8. Het beroep is ongegrond. Dat betekent dat de maatregel van bewaring in stand blijft en de staatssecretaris geen schadevergoeding aan eiser hoeft te betalen. Voor een proceskostenveroordeling bestaat geen aanleiding.

Beslissing

De rechtbank:
- verklaart het beroep ongegrond;
- wijst het verzoek om schadevergoeding af.
Deze uitspraak is gedaan door mr. A.S. Gaastra, rechter, in aanwezigheid van
mr.S.M. Hampsink, griffier.
De uitspraak is uitgesproken in het openbaar en bekendgemaakt op:
Rechtsmiddel
Tegen deze uitspraak staat geen rechtsmiddel open.

Voetnoten

1.Rb.

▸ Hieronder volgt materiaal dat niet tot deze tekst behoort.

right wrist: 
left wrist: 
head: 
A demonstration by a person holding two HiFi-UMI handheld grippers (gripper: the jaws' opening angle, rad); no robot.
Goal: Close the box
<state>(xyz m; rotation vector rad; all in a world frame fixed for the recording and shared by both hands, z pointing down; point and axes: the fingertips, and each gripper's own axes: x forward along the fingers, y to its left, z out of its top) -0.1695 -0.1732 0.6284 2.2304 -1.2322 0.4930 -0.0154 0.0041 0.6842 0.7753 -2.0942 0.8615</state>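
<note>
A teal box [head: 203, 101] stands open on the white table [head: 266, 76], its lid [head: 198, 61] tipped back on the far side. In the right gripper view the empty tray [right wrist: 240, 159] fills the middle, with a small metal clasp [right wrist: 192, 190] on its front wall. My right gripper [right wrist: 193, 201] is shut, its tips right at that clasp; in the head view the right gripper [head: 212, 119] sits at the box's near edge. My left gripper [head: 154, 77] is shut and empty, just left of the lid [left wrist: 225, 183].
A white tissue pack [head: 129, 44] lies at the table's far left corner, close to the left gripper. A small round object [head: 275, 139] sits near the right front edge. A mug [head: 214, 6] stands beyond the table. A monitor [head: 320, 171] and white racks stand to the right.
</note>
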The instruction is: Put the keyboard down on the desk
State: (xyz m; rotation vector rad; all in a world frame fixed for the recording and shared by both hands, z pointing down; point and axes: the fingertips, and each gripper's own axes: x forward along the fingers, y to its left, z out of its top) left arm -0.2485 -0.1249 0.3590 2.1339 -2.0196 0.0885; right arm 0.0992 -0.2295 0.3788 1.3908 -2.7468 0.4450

Den Haag (zp. Rotterdam) 21 augustus 2023, zaaknummer: NL23.22395.
2.Rb. Den Haag (zp. Rotterdam) 24 oktober 2023, zaaknummer: NL23.29989.
3.Rb. Den Haag (zp. Arnhem) 14 november 2023, ECLI:NL:RBDHA:2023:18113.
4.Dat staat in artikel 96, derde lid, van de Vw 2000.
5.ABRvS 4 augustus 2023, ECLI:NL:RVS:2023:3003.
6.Zie bijvoorbeeld de uitspraak van de ABRvS 22 februari 2006, ECLI:NL:RVS:2006:AV3295 en de uitspraak van de ABRvS 23 april 2009, ECLI:NL:RVS:2009:BI3894.
7.Vergelijk de uitspraak van de ABRvS van 26 juli 2023, ECLI:NL:RVS:2023:2829.